A new study of over 10,000 malicious JavaScript samples, over 25% of the samples analyzed use JavaScript obfuscation methods to prevent detection and analysis.

Obfuscation is a powerful technique used by hackers and security teams all over the world. Both parties use it for different reasons, but their goal is the same: to make the source code indecipherable, hard to understand, and interpret and bypasses Security solutions easily

Frequent obfuscation methods include:

  • Instruction pattern transformation;
  • Metadata or unused code removal;
  • Subroutine reordering
  • Dummy code insertion;
  • String encryption;
  • Code transportation

Akamai technologies have examined more than 10.000 malicious JavaScript samples including malware droppers, phishing pages, scammers, and cryptominers’ malware. More than 25% of the analyzed samples employ JavaScript obfuscation methods to avoid exposure. Since bundled by same packers their code seems to be similar and functions are different.
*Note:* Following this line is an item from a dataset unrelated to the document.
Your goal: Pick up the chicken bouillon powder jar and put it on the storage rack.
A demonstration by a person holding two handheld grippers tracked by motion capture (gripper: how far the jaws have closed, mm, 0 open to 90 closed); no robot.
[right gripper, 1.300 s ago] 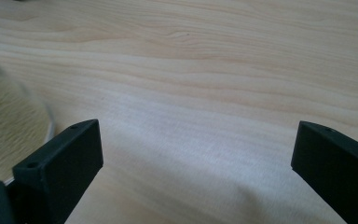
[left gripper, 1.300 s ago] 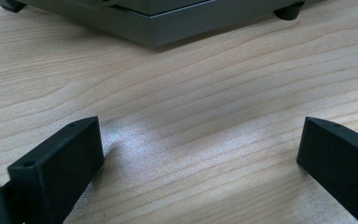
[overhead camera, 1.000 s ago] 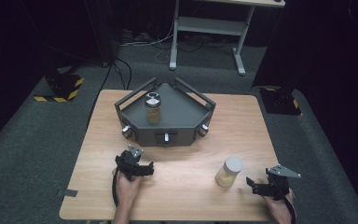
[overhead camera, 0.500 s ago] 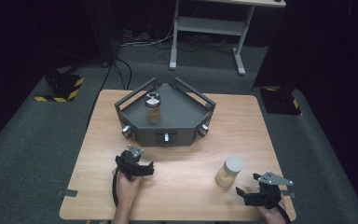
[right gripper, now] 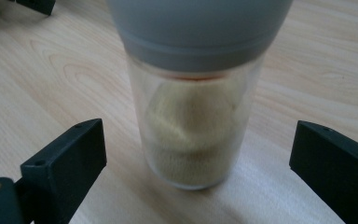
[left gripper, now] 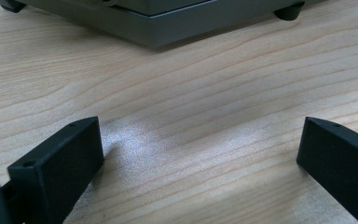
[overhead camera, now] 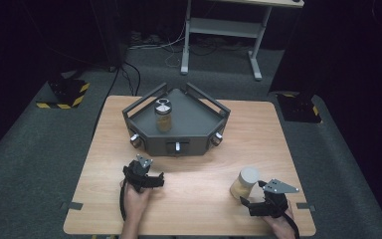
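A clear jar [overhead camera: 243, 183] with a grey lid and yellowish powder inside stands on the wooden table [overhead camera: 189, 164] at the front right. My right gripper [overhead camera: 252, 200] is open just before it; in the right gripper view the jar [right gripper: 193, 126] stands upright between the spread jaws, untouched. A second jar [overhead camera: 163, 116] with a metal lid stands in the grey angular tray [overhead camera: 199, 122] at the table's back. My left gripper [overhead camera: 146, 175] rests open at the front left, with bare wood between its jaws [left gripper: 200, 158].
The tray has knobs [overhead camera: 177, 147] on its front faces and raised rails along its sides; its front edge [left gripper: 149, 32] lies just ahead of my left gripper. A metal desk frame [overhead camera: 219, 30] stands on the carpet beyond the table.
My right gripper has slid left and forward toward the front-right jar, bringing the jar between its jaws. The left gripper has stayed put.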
Research that will be presented at the SecTor 2021 conference introduces a technique that profiles the unique functionality of packers to detect JavaScript prior to it being obfuscated, regardless of the original code. That way, any JavaScript code that represents a threat like phishing, malware droppers, or scammers will be detected based on the techniques the packer introduces.

According to the report, additional investigation reveals that the technique being used is the result of various legitimate scenarios, including:

  • Websites that are attempting to hide some of their client-side code functionality;
  • Code that was obfuscated by a third-party provider;
  • The obfuscation of confidential data such as email addresses.

This evidence makes the difficulties in identifying malicious JavaScript easier to understand, as obfuscation alone does not imply the existence of malicious code.To identify the obfuscation ML is required to distinguish the scripts.